もしもそれが隠蔽されて期待感のままであれば、その血液には膨大な価値があっただろう。しかし、それが幻想に過ぎないと分かってしまえば‥‥
とりあえず、もはやビジネスとして成立することは無いだろう。しかも、これだけ多くの目撃者が居るのだ。
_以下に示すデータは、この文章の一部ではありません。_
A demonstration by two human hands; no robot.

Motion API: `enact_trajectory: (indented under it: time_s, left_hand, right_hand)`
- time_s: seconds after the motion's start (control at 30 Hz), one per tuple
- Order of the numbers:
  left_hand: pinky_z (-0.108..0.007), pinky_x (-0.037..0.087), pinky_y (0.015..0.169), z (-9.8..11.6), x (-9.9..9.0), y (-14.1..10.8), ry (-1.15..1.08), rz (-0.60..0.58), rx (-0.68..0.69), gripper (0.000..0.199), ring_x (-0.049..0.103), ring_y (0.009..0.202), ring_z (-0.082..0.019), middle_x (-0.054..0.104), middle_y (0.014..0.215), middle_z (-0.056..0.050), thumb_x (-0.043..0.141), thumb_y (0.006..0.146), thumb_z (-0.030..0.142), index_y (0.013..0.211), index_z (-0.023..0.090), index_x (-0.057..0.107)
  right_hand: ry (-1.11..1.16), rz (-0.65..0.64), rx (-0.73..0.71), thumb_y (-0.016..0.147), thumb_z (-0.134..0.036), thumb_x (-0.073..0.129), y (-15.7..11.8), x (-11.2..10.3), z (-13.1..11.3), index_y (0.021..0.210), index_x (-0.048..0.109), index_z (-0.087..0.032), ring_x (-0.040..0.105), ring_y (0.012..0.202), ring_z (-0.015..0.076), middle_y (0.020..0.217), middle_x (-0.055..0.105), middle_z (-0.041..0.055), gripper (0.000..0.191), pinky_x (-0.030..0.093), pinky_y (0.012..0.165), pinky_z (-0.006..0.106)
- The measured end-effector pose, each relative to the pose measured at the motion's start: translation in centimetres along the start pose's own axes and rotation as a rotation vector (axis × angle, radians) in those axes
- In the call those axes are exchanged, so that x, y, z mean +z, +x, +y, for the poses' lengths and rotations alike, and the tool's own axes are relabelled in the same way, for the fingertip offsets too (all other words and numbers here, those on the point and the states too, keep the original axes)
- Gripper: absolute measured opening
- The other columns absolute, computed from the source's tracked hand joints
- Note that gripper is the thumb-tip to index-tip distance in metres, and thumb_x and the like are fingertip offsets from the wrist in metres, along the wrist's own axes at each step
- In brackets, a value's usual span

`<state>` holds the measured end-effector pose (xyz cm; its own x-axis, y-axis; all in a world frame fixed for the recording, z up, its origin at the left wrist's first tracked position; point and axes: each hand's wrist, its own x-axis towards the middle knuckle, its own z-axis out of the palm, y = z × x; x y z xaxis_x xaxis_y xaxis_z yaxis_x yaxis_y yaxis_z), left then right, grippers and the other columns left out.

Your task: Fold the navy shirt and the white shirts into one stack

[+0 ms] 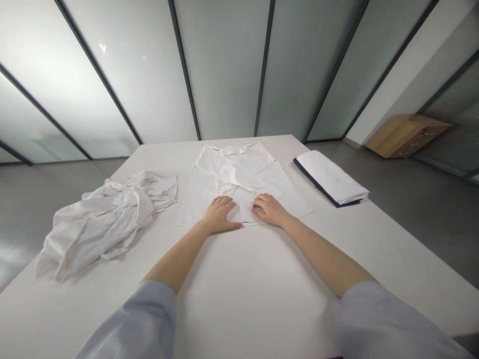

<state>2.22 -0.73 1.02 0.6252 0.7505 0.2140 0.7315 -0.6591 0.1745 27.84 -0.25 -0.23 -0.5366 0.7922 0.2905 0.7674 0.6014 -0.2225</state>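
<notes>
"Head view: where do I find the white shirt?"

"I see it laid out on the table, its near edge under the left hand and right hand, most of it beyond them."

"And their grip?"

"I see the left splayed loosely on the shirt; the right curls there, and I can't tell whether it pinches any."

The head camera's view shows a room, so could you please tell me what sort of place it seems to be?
Probably an office or meeting room, judging by the dark-framed frosted glass partition, the low wooden cabinet and the large white table.
</notes>
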Motion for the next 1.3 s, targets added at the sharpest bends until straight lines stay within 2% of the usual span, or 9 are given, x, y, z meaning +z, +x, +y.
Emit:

「あーあっ!クソッタレめ‥‥! これだから血竜会はクソなんだ‥‥全く、やってらんねーぜ!おい、帰るぞ!」
革ジャンを着込んだ亜人が引き上げを始める。ブラッディ・ファイヤーズのメンバーだ。
「‥‥おい、血竜会の。『この落とし前』どうするのか、チャンと考えとくように、親分サンに言っときな」
サングラスにスーツを着込んだ男が、若井の前を通過していく。亜人同盟の連中である。
それを見て、他の亜人達も続々と悪態をつきながら引き上げを始めた。
「くそ‥‥くそ‥‥」
血竜会の若井も、ガックリと肩を落としたまま、ハヤト達の方を省みることもなくすごすごと引き上げていった。
そして、後には。
ハヤトと、ユリナと、そして獣化したままの権兵衛だけが残された。
「あの‥‥へへ‥‥あの、これは、旦那、‥‥その‥‥」
権兵衛が後付さりをしている。
「おいっ‥‥! 分かってんだろーなぁ!」
ハヤトの脇下から、S&W・M29が引き抜かれる。
その銃口はしっかりと、権兵衛の額に向いていた。
「いやっ!待ってくだせぇ! これは、その‥‥! ホンの出来心なんで! どうぞ、ご勘弁を!」
権兵衛は哀願しながら、ヘナヘナと床に座り込んだ。
ユリナは一瞬、ハヤトを止めようかと考えてから、ハッと思い出した。
『敵意を持って獣化すれば、それで罪は成立する』
ハヤトはそう言っていた。
『そこを赦したら、人間界は保てないのだ』と。
だとすれば、例え『失敗した』としても権兵衛の罪は成立した事になる。
ハヤトの性格からして、それを見逃す事はあるまい。
ユリナは覚悟を決め、目を背けた。
とりあえず、いくら悪い事をした亜人とは言え2度も『撃ち殺される瞬間』を見たくは無かったからだ。
ドゴォォォォ‥‥ン
M29の咆哮が、暗いホールの中を突き抜けていった。